The purpose of this project was to design a system that can be used to instrument a pre-existing walker that is capable of recording weight transmitted through the walker. A design for a single axis measurement system was proposed and designed. The design consideration for implementing a single axis system resides from research and consulting an experienced electronics technician.

Although the current design is limited in the aspect that it is a measurement device designed for a single axis, improvements were made in the form of removability of instrumented circuit board and load cells, and flexibility in the hand placements. Additionally with a larger budget more precise sensors can be implemented to improve readings. The next step is to move forward with fabrication of a prototype. The initial configuration will be wired for system optimization. Upon successful completion and testing of the single axis system, the system will then be modified and designed to crutches, with a preliminary design relying on wireless configuration.

Appendices

Gantt Chart

References

[1] Matteo Lancini et al, “Instrumented Crutches to Measure the Internal Forces Acting on Upper Limbs in Powered Exoskeleton Users,” Advances in Sensors and Interfaces, 6th International Workshop, Gallipoli, Italy, 2015 IEEE.

[2] T. Wang, Jean-Pierre, and Merlet, "Walking analysis of young-elderly people by using an intelligent walker ANG," pp. 1-10, 2004.

[3] M. Alwan, G. Wasson, P. Sheth, A. Ledoux, and C. Huang, "Basic walker-assisted gait characteristics derived from forces and moments exerted on the walker’s handles: Results on normal subjects," vol. 1, pp. 1-4, 2007.

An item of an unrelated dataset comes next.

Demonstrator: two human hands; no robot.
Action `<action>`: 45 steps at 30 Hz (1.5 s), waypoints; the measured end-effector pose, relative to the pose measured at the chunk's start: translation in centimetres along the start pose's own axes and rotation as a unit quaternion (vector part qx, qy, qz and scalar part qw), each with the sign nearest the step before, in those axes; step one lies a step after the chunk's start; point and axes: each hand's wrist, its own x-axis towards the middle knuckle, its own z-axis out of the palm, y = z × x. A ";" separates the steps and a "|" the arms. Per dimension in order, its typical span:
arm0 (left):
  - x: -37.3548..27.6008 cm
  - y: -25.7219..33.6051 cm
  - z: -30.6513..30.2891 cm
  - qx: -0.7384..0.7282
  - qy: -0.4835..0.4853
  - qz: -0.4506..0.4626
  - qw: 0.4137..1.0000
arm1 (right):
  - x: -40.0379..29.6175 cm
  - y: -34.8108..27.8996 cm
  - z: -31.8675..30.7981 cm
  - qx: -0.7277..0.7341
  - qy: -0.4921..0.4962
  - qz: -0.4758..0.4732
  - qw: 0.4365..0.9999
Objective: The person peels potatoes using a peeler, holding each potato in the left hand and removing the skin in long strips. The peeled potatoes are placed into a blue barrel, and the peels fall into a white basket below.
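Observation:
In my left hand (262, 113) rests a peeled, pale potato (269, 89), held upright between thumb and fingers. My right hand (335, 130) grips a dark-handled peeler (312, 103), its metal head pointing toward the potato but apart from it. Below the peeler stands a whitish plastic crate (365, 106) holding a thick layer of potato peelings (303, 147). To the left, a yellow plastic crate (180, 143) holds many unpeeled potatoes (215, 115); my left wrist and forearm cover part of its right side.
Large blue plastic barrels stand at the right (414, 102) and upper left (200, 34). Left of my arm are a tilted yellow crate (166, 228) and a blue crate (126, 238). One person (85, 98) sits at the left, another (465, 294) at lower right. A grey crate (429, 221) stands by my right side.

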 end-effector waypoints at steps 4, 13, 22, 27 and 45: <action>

[4] A. Fast, F. S. Wang, R. S. Adrezin, M. A. Cordaro, J. Ramis, and J. Sosner, "The instrumented walker: usage patterns and forces," Arch Phys Med Rehabil, vol. 76, pp. 484-91, May 1995

[5] R. Gerena, P. VanDeventer, A. Vistamehr, C. Conroy, P. Freeborn, H. Govin, et al., "Wireless instrumented walker for remote rehabilitation monitoring," in 2015 IEEE Virtual Conference on Applications of Commercial Sensors (VCACS), pp. 1-7.

[6] M. Alwan, G. Wasson, P. Sheth, A. Ledoux, and C. Huang, "Passive derivation of basic walker-assisted gait characteristics from measured forces and moments," in Engineering in Medicine and Biology Society, 2004. IEMBS '04. 26th Annual International Conference of the IEEE, pp. 2691-2694.

[7] Finley, M. and Oliveira, A. S. (2011). “Upper extremity joint stresses during

walker-assisted ambulation in post-surgical patients.” Brazilian Journal Of Physical Therapy / Revista Brasileira De Fisioterapia, 15(4), 332-337.

[8]Ming, D. et al. (2009). “Measurement of upper extremity joint moments in walker- assisted gait.” IET Science, Measurement & Technology, 3(5), 343-353.

[9]R. A. Bachschmidt, G. F. Harris, and G. G. Simoneau, "Walker-assisted gait in rehabilitation: a study of biomechanics and instrumentation," Neural Systems and Rehabilitation Engineering, IEEE Transactions on, vol. 9, pp. 96-105, 2001.